## Instructions to follow:
Look through the entries below for the line with "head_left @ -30" and the line with "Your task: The", then give again exactly those two lines and all lines between them, minus the pictures.

## Excerpted data:
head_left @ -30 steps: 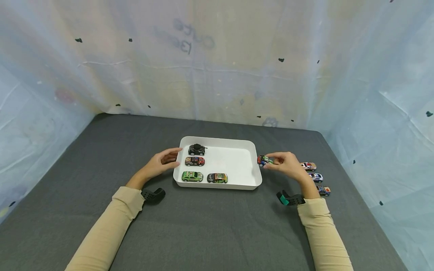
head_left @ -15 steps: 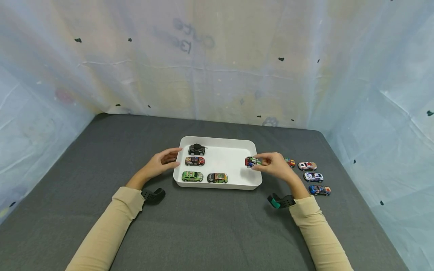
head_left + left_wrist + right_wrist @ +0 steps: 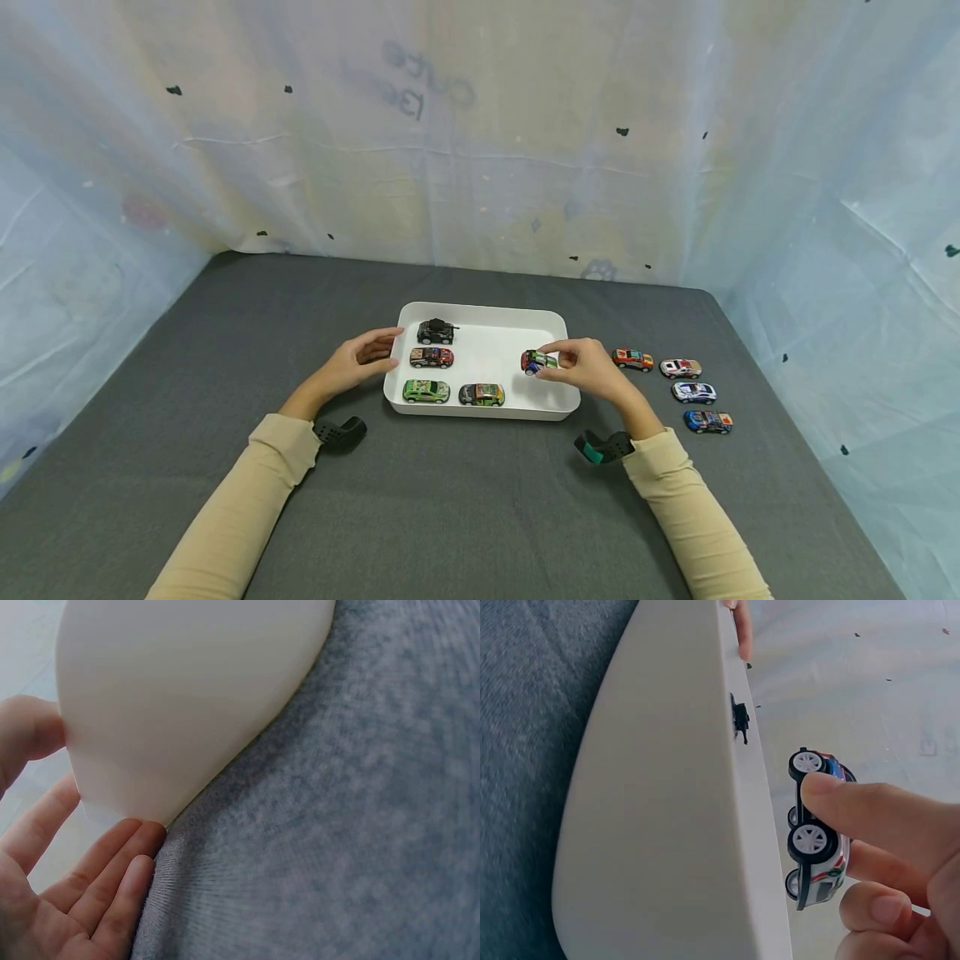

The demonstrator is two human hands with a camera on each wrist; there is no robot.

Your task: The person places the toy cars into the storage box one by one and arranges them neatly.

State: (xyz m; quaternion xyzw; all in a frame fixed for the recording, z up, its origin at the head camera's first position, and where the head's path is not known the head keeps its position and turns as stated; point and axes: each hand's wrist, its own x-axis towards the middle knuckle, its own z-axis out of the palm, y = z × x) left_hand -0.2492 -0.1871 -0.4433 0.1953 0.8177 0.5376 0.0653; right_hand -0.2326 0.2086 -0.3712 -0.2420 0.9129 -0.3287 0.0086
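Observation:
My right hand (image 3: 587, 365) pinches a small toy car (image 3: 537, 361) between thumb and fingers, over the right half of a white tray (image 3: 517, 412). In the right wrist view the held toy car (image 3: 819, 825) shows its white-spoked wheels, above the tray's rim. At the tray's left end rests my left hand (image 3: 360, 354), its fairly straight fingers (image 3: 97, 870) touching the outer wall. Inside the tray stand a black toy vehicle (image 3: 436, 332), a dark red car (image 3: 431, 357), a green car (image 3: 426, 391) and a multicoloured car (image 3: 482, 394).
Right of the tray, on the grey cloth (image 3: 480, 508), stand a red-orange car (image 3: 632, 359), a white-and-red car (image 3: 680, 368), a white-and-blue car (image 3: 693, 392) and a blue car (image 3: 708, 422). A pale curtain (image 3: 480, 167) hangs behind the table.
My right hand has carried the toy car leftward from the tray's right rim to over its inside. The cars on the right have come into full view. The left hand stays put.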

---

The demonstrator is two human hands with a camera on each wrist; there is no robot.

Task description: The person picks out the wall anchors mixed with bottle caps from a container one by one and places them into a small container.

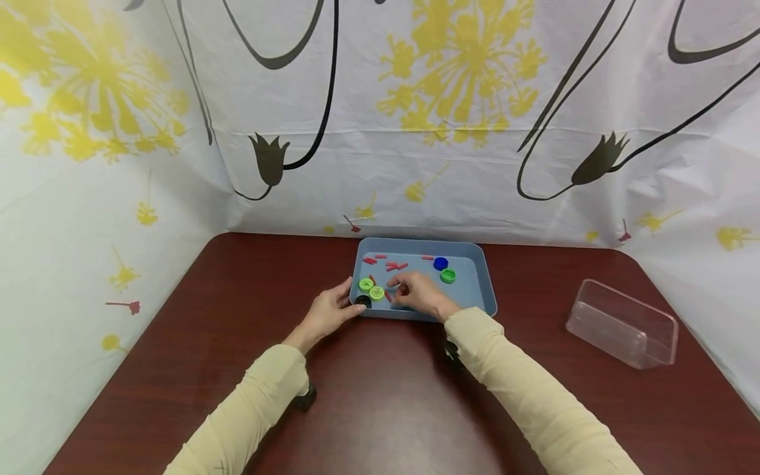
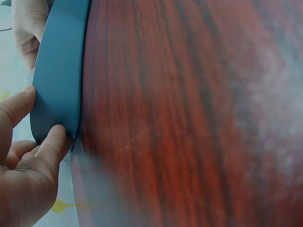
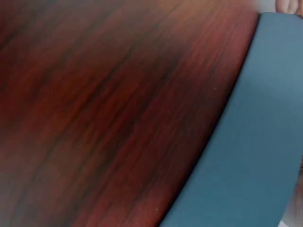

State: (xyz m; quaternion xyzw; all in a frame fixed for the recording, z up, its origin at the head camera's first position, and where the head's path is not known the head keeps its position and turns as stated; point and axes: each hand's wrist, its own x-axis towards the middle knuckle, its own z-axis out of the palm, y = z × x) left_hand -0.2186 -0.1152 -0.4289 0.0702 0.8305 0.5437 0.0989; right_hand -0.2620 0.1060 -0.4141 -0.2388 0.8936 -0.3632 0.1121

## Output for this exercise:
head_left @ -30 steps: 
head_left @ -15 steps: 
head_left + left_wrist + right_wrist @ +0 steps: 

The demonstrator is two human hands with a camera on each wrist; there is no robot.

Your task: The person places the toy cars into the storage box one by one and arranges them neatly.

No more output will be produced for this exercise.